Context seems to matter, as there are clearly different kinds of cells like Schubert cells, Jordan cells, cubical cells, cells in CW complexes, cells ⊂ hyperspheres, ... a knot talk I was watching takes a different attitude to 2-disks and 3-disks than may be permitted elsewhere, etc….

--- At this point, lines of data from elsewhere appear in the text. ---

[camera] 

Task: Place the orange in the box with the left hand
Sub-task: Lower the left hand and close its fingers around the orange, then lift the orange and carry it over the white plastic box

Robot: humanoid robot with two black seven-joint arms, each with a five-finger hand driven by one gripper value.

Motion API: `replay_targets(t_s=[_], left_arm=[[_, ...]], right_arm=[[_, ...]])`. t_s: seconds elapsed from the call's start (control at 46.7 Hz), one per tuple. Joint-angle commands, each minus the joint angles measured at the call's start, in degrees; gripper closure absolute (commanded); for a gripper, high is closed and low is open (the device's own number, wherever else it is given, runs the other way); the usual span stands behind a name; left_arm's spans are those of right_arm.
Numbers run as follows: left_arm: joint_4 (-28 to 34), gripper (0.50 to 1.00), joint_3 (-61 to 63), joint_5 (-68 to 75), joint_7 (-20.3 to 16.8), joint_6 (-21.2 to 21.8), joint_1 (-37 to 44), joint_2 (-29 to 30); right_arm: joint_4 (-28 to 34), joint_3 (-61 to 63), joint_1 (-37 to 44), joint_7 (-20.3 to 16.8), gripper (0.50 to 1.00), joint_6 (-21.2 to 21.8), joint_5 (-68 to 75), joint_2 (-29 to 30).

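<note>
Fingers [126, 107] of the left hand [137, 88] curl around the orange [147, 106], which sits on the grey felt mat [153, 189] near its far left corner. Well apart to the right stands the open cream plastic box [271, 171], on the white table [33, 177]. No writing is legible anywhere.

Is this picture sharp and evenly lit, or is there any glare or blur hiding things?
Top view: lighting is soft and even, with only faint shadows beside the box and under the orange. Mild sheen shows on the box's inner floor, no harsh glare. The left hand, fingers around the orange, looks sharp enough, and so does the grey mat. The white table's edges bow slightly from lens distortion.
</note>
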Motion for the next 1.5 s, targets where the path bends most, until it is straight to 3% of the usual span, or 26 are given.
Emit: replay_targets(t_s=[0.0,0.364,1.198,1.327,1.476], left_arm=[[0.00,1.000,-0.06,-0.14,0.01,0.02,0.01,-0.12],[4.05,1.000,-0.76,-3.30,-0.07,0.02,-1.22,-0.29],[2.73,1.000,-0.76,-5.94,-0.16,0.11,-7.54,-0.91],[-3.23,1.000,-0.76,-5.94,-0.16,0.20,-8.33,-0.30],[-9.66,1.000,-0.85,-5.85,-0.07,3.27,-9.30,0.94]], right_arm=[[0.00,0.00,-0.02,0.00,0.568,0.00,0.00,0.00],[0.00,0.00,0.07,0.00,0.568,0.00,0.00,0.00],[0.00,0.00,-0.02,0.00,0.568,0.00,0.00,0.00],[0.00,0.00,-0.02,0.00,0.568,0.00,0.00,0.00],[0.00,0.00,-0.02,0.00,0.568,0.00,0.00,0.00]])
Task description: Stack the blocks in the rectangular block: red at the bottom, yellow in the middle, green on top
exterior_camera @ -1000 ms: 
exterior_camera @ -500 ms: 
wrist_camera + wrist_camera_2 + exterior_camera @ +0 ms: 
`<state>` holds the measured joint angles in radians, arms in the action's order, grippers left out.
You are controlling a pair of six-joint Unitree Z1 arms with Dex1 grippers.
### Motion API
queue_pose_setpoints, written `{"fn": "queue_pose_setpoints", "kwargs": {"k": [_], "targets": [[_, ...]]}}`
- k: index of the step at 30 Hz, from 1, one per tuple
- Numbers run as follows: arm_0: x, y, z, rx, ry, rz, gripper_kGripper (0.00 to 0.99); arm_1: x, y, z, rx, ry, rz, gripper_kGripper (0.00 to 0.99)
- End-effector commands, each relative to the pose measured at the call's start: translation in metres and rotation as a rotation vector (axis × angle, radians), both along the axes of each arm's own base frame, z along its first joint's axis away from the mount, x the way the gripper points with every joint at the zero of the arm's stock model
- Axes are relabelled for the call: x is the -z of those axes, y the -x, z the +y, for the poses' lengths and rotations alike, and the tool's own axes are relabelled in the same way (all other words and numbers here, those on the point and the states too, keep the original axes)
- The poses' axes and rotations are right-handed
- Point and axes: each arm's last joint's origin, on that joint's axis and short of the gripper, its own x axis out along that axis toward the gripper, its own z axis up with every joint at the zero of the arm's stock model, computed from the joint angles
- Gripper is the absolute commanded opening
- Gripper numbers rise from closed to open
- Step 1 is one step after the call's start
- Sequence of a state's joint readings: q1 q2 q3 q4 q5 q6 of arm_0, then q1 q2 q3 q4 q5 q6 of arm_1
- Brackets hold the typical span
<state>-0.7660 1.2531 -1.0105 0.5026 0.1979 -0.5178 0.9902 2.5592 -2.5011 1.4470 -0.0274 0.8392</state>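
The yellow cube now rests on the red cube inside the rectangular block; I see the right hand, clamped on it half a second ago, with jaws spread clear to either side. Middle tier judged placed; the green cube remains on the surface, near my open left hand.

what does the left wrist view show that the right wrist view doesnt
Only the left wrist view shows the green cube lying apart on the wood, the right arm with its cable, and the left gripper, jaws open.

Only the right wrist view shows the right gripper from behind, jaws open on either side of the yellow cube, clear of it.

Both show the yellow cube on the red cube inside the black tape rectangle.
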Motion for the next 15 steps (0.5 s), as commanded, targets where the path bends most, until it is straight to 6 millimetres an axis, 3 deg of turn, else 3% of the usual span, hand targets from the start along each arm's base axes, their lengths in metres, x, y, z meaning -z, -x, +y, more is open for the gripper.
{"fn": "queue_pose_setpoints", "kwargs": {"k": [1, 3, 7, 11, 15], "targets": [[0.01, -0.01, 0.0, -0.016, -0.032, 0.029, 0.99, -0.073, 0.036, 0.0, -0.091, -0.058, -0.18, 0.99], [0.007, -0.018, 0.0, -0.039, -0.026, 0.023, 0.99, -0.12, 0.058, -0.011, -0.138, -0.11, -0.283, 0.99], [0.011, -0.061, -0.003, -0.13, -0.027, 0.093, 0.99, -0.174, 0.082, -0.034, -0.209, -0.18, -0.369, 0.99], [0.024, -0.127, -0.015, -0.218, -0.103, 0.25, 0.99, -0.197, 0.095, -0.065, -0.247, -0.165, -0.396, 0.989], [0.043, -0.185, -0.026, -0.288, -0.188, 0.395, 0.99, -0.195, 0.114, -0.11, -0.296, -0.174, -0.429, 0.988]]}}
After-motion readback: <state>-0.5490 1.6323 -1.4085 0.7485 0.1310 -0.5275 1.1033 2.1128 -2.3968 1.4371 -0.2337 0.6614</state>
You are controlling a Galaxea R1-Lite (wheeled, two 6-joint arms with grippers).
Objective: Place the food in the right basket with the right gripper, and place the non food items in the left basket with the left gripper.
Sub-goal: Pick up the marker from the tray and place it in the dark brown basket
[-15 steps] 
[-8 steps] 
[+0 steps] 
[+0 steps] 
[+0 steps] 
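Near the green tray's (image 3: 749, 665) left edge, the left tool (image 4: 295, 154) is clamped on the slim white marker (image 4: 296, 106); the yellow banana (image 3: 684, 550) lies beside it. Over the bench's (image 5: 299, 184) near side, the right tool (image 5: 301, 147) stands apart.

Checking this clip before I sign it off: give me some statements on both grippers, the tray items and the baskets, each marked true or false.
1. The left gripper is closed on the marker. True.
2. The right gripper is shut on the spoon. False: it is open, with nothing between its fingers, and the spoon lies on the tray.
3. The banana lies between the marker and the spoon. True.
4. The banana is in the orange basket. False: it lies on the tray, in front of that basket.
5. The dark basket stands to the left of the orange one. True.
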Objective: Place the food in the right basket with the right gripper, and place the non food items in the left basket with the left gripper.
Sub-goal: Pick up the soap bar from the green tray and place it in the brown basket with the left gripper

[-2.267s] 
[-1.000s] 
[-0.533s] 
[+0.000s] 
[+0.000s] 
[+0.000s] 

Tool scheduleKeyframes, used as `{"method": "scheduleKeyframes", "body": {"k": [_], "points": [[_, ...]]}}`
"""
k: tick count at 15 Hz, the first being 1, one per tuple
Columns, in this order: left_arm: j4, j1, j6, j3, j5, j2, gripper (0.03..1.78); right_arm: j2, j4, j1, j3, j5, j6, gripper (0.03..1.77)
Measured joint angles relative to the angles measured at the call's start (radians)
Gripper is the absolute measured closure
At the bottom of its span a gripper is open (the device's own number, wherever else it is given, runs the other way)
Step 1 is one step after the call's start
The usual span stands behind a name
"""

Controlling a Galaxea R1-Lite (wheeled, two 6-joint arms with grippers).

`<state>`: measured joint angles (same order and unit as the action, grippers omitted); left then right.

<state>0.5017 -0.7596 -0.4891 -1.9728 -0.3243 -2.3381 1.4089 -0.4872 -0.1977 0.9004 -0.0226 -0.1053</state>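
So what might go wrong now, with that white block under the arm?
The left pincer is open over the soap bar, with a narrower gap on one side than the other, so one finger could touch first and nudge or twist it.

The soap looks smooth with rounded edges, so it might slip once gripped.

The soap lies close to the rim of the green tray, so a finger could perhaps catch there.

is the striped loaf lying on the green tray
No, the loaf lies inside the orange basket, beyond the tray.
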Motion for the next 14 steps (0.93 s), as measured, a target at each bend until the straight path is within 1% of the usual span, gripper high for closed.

So, for posterity, could someone please correct me if I'm wrong here:

  • a 0-cell is like a point
  • a 1-cell is isomorphic to a line segment $\sim [0,1]$. Its image may bend depending on the domain of application.
  • A graph is made with 0-cells (nodes) and 1-cells (edges). If there were a self-loop in eg a CW-complex then that self-loop could be considered a 1-cell also.
  • a 2-cell is isomorphic to a 2-disk $\sim D^2 = S^1 \text{ along with its interior} = \mathrm{closure}\ S^1$, which is like $\sim [0,1]^2$ except that $[0,1]^2$ squashes all of the curvature into the four corners instead of “evenly distributing” it. A 2-cell can also be thought of as isomorphic to the closure of a triangle or the closure of a 2-simplex (the 2-simplex is the convex hull of $(0,0) \cup (0,1) \cup (1,0)$). Usually we should probably think of 2-disks as coming with a requirement of conformality /smoothness unless we're told otherwise. homeomorphic to a solid 2-disk solid unit 2-disks
  • a 3-cell is isomorphic to a solid sphere $= \mathrm{closure}\ S^2$, modulo the above
  • a 4-cell is isomorphic to a solid 3-sphere $= \mathrm{closure}\ S^3$, modulo the above
  • … and so on …

The cells are not to have holes or punctures in them.

punctured disk
(from MathWorld - A Wolfram Web Resource: wolfram.com)


The difference between a cell and a disk is not geometric but rather contextual. "Cell" is meant to indicate many pieces which abut each other in some larger space—and "disk" could be a total space or could be a patch from a total space, but we aren't supposed to think of a foamy sea of disks—if we were, we would use the word "cell".